◆ **Problem statement**:
Nothing in the data may be altered, so output all of it exactly.
--- START ---
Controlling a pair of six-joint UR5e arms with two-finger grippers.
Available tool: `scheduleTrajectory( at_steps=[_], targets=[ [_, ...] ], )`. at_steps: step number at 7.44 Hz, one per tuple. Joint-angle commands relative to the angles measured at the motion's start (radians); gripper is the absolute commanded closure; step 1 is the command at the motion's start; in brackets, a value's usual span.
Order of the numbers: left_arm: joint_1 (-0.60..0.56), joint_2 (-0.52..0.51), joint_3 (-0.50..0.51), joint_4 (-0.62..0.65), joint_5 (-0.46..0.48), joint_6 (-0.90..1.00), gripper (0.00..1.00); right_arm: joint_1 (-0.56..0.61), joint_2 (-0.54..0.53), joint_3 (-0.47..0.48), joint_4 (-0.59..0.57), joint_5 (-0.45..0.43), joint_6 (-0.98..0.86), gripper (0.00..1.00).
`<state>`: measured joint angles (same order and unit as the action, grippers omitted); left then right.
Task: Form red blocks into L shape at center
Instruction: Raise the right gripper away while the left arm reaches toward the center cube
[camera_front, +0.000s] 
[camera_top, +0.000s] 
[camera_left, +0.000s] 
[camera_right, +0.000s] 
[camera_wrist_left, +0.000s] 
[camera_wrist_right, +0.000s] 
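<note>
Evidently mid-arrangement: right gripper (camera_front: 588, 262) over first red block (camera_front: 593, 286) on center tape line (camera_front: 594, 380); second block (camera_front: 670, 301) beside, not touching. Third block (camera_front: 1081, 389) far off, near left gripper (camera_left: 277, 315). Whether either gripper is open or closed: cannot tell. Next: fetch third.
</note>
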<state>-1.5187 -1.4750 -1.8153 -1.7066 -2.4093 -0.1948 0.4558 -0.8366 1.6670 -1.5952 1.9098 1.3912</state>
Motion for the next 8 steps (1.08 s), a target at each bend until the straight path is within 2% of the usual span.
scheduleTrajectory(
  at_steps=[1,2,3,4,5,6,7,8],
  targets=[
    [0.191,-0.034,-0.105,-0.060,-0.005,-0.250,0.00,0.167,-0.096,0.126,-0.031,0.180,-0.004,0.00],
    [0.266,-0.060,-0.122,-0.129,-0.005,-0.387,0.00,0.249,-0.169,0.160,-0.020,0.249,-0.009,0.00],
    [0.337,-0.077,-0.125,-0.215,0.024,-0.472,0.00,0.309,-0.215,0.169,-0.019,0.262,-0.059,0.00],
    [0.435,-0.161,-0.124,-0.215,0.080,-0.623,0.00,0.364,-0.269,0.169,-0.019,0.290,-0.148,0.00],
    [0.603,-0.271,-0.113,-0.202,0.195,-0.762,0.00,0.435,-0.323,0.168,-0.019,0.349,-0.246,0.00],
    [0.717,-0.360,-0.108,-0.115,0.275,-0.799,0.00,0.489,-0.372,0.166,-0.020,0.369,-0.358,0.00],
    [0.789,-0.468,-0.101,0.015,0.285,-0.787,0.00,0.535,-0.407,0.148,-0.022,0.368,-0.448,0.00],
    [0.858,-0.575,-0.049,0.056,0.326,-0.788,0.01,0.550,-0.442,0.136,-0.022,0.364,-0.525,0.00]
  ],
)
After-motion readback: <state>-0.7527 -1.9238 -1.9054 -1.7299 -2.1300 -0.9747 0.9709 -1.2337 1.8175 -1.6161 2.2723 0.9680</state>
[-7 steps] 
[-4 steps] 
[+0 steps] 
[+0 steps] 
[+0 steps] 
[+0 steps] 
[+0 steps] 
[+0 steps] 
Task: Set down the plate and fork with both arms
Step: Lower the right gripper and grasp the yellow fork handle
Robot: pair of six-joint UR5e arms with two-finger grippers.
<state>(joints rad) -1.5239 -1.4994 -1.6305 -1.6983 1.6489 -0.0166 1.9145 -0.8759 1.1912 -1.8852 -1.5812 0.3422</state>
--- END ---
◆ **Output of the exercise**:
Controlling a pair of six-joint UR5e arms with two-finger grippers.
Available tool: `scheduleTrajectory( at_steps=[_], targets=[ [_, ...] ], )`. at_steps: step number at 7.44 Hz, one per tuple. Joint-angle commands relative to the angles measured at the motion's start (radians); gripper is the absolute commanded closure; step 1 is the command at the motion's start; in brackets, a value's usual span.
Order of the numbers: left_arm: joint_1 (-0.60..0.56), joint_2 (-0.52..0.51), joint_3 (-0.50..0.51), joint_4 (-0.62..0.65), joint_5 (-0.46..0.48), joint_6 (-0.90..1.00), gripper (0.00..1.00); right_arm: joint_1 (-0.56..0.61), joint_2 (-0.54..0.53), joint_3 (-0.47..0.48), joint_4 (-0.59..0.57), joint_5 (-0.45..0.43), joint_6 (-0.98..0.86), gripper (0.00..1.00).
`<state>`: measured joint angles (same order and unit as the action, grippers omitted); left then right.
Task: Form red blocks into L shape at center
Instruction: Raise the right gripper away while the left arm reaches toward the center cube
[camera_front, +0.000s] 
[camera_top, +0.000s] 
[camera_left, +0.000s] 
[camera_right, +0.000s] 
[camera_wrist_left, +0.000s] 
[camera_wrist_right, +0.000s] 
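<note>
Evidently mid-arrangement: right gripper (camera_front: 588, 262) over first red block (camera_front: 593, 286) on center tape line (camera_front: 594, 380); second block (camera_front: 670, 301) beside, not touching. Third block (camera_front: 1081, 389) far off, near left gripper (camera_left: 277, 315). Whether either gripper is open or closed: cannot tell. Next: fetch third.
</note>
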<state>-1.5187 -1.4750 -1.8153 -1.7066 -2.4093 -0.1948 0.4558 -0.8366 1.6670 -1.5952 1.9098 1.3912</state>
Motion for the next 8 steps (1.08 s), a target at each bend until the straight path is within 2% of the usual span.
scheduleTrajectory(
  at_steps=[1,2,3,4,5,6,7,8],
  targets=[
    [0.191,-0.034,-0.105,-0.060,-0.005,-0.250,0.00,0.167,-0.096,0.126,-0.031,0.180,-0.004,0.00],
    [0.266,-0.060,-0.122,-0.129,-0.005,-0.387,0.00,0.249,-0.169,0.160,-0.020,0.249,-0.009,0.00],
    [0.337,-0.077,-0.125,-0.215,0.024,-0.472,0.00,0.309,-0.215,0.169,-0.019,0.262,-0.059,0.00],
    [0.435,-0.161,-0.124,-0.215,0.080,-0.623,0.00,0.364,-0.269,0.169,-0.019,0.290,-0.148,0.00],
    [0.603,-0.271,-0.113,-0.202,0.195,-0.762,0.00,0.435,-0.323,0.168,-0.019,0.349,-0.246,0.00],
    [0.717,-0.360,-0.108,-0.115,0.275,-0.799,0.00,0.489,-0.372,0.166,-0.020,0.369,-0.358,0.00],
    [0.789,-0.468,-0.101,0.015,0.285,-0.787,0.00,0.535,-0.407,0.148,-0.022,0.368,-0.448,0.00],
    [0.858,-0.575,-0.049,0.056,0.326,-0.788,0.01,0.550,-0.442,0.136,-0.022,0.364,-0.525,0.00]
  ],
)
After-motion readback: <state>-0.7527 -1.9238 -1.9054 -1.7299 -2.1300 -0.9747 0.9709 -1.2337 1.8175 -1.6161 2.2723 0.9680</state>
[-7 steps] 
[-4 steps] 
[+0 steps] 
[+0 steps] 
[+0 steps] 
[+0 steps] 
[+0 steps] 
[+0 steps] 
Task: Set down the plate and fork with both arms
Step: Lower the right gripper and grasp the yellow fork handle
Robot: pair of six-joint UR5e arms with two-finger grippers.
<state>(joints rad) -1.5239 -1.4994 -1.6305 -1.6983 1.6489 -0.0166 1.9145 -0.8759 1.1912 -1.8852 -1.5812 0.3422</state>

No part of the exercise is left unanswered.